Category theory was applied to the theory of games with great success in the latter half of the 20th century. During this time, a clear intuitive picture of how categorical structures might emerge in the theory of games was developed. However, when attempts have been made to make this intuitive picture more concrete, the details have proved to be rather fiddly. Several concrete explanations have emerged, each with its own peculiarities and with none evidently more natural than the others. At present, these explanations are held together only by a loose weave of suggestive analogies.
Some recent developments in category theory may change that. The widespread use of geometric intuitions in mathematics means that often the idea of dimension is key. We naturally assign dimensions to physical objects, so that a line on a piece of paper is just 1-dimensional, the surface of the paper itself is 2-dimensional, the space in which the paper sits is 3-dimensional and so on. In just the same way, mathematicians naturally assign dimensions to many of the abstract objects that we study, and this helps us to visualise them.

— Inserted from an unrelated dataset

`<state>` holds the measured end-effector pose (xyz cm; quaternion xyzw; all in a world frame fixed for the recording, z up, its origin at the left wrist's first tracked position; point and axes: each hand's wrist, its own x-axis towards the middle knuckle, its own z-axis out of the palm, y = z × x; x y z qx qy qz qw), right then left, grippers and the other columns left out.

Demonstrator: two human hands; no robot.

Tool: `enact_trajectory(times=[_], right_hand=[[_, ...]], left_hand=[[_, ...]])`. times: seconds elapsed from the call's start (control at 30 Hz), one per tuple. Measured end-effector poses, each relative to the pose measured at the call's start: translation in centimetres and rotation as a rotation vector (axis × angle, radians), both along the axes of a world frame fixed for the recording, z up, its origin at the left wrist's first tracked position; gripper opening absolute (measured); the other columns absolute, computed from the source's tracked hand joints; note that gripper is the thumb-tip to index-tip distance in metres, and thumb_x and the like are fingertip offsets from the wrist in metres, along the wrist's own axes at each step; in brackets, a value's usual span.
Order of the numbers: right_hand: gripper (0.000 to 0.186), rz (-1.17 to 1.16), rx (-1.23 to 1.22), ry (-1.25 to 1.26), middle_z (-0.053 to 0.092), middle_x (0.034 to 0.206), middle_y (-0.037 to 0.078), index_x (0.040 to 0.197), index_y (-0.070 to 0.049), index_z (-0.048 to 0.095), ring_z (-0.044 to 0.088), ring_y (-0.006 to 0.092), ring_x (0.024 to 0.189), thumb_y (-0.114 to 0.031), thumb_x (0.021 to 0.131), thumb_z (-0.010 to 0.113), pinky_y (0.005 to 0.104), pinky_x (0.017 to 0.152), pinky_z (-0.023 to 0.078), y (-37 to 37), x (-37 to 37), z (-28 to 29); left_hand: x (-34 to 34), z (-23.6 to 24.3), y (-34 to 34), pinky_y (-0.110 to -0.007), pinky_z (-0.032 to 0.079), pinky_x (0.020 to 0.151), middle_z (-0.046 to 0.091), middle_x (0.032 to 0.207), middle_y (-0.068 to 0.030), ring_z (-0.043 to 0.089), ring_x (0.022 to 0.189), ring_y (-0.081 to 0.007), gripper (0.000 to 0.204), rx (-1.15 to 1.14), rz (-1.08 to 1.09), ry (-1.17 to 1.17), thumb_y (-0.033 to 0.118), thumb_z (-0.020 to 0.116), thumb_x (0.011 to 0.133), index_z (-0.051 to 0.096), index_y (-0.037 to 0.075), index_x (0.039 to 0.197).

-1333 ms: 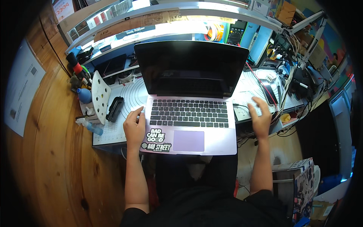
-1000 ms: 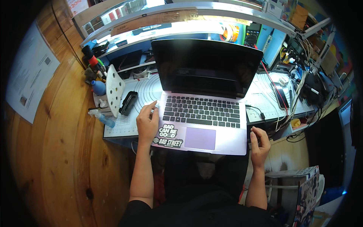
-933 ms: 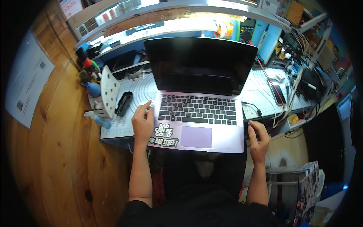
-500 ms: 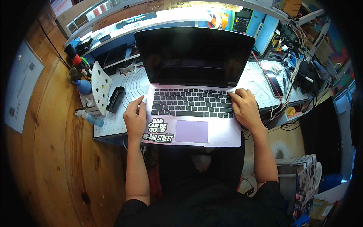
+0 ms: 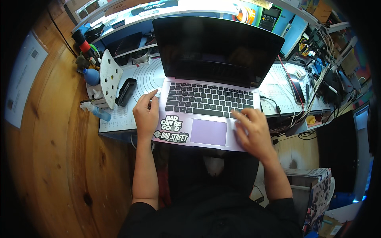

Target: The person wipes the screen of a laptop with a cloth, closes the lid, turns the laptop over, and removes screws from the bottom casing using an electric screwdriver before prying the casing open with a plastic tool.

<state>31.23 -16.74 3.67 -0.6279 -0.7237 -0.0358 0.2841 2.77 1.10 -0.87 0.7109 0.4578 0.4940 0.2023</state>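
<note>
An unfolded silver-pink laptop point(image 5: 239, 137) extends over the desk's near edge, its screen point(image 5: 218, 51) dark. Two black-and-white stickers sit left of its touchpad point(image 5: 208, 132). Beside the left edge of the keyboard point(image 5: 206, 100), my left hand point(image 5: 146, 115) is closed, fingers curled and fingertips against the laptop's side. A small whitish bit shows by those fingertips; what they pinch is mostly hidden. My right hand point(image 5: 254, 133) hovers or rests over the lower right keys and palm rest, holding nothing, fingers apart.
Left of the laptop are a black case point(image 5: 126, 91), a white perforated holder point(image 5: 108, 81), a blue bulb blower point(image 5: 91, 77) and a spray bottle point(image 5: 99, 112). A black cable point(image 5: 274, 104) meets the laptop's right side. Tangled cables point(image 5: 323, 59) and a multimeter point(image 5: 270, 18) lie beyond.
My right hand has moved from the keyboard's upper right corner down to its lower right, uncovering the cable at the side. The laptop appears slightly turned. My left hand stays at the left edge.
</note>
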Motion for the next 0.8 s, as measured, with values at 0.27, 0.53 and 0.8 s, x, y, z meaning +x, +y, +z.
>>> enact_trajectory(times=[0.27,0.53,0.8], right_hand=[[0.042,0.069,-0.037,-0.155,0.056,0.124,0.012,0.131,-0.013,0.066,0.050,0.0293,0.117,-0.031,0.093,0.069,0.0428,0.102,0.036,-0.7,-2.8,-0.1],[0.025,-0.327,0.328,0.421,0.068,0.109,0.014,0.114,-0.002,0.070,0.066,0.0248,0.095,0.003,0.090,0.066,0.0338,0.085,0.054,-1.8,2.7,-0.9],[0.027,-0.770,0.359,0.454,0.063,0.102,0.005,0.122,-0.002,0.067,0.053,0.0084,0.076,-0.006,0.095,0.069,0.0242,0.062,0.044,-11.1,13.6,-18.5]], left_hand=[[0.7,0.2,0.2,-0.030,0.051,0.068,0.070,0.090,-0.0124,0.063,0.069,-0.0162,0.025,0.004,-0.005,0.004,0.003,0.059,0.093,0.073,-0.003,0.113],[0.0,0.1,0.0,-0.031,0.051,0.066,0.070,0.089,-0.0124,0.063,0.069,-0.0170,0.024,-0.003,0.015,-0.026,0.004,0.060,0.093,0.073,-0.002,0.112],[0.3,0.3,0.1,-0.029,0.051,0.063,0.070,0.091,-0.0122,0.063,0.069,-0.0171,0.024,0.003,-0.002,-0.068,0.003,0.061,0.092,0.073,-0.001,0.111]])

When category theory first emerged, about halfway through the 20th century, the approach was entirely 1-dimensional. It quickly became clear that there were higher-dimensional analogues of the structures being studied, and that these higher-dimensional structures would allow a more expressive linguistic framework. To balance this expressivity, however, these structures are also more delicate and more care is needed to understand them. It is only in the last decade that the necessary techniques for handling these structures have been established, and there is still plenty of room for progress in this exciting area.

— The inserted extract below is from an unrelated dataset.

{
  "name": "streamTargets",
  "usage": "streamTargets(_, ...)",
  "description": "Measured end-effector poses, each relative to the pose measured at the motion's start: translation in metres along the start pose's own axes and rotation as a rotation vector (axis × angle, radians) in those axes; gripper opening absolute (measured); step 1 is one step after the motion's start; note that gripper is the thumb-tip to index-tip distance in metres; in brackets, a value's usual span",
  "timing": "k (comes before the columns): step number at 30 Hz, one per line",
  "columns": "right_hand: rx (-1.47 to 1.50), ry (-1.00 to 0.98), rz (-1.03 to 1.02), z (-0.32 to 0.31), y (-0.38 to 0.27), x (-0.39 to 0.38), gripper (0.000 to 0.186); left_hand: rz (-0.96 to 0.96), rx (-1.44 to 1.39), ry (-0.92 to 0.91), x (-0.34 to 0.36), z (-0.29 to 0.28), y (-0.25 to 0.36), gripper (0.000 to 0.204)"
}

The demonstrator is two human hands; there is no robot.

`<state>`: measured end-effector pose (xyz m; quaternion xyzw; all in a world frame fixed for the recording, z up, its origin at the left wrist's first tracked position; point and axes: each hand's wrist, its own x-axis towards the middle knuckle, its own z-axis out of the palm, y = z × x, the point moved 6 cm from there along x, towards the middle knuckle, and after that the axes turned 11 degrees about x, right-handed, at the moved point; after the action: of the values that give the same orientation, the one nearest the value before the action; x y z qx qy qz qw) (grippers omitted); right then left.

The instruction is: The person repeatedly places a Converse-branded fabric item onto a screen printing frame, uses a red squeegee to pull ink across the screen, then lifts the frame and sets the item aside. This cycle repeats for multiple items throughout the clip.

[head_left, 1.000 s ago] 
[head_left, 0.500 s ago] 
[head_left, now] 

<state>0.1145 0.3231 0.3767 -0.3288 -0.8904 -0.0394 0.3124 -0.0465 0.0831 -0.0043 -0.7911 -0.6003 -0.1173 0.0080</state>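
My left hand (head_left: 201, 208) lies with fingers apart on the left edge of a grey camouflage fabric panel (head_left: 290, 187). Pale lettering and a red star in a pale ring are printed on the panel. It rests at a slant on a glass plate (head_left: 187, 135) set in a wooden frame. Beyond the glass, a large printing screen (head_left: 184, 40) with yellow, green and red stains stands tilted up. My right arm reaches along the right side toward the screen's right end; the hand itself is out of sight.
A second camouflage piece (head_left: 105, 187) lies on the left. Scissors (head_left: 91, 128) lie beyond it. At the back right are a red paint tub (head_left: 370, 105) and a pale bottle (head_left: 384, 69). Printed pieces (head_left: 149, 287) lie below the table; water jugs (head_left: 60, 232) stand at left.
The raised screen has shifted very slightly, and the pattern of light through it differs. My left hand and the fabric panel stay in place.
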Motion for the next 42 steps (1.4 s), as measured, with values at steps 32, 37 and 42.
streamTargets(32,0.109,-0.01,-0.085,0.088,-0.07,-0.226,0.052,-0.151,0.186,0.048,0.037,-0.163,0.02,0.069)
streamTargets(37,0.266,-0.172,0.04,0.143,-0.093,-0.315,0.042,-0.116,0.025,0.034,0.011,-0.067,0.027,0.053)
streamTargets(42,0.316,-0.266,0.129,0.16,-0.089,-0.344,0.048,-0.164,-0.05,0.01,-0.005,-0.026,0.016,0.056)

The categorical approaches to the understanding of games have so far been almost exclusively 1-dimensional. In my research, I have discovered a hidden extra dimension of structure underlying the intuitive picture of the relationship between categories and games. There is a natural way to make this precise using the fresh language of higher dimensional category theory. When this is applied to the disparate existing concretisations of the intuitive picture, the 2-dimensional structures I obtain show their unity more clearly than their 1-dimensional shadows. This gives a new way of looking at the existing constructions and the links between them, as well as allowing me to make concrete some constructions which had so far only been discussed on an intuitive level. This work has also provided a context for the development of some basic tools in higher-dimensional category theory.

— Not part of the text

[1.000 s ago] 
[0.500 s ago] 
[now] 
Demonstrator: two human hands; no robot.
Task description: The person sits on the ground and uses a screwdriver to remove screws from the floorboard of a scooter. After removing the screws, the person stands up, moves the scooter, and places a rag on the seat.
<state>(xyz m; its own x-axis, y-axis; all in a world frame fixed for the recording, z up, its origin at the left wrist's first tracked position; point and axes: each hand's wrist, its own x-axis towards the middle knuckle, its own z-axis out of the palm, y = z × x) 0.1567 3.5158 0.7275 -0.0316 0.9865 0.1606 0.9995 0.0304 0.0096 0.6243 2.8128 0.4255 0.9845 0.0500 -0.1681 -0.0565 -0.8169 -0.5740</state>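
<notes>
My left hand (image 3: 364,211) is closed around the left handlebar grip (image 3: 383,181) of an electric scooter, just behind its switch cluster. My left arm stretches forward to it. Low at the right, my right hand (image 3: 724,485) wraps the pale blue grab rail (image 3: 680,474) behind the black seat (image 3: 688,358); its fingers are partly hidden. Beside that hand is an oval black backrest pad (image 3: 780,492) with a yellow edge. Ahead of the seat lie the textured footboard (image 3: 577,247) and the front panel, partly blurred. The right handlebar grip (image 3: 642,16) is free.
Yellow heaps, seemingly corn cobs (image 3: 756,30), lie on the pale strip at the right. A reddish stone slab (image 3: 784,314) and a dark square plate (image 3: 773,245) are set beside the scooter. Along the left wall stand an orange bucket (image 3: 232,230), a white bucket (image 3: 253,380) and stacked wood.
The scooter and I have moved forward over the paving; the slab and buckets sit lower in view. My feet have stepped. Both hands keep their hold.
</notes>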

In my PhD thesis, I hope to give a clear explanation of the higher dimensional construction, including both an introduction to an elegant general framework for the application of category theory to game theory and a detailed exposition of a simple new example. Beginning in parallel with this thesis, but continuing into the next couple of years of my research, I hope to publish a series of papers making use of this general framework to provide new perspectives on the existing constructions in this field, and on the connections between them. I hope to explain how the new framework makes possible a proof of a conjecture of Imre Leader. Finally, I hope to explore some of the problematic issues from the theory of games in the context of my new simple example, and so to indicate potential resolutions of these problems.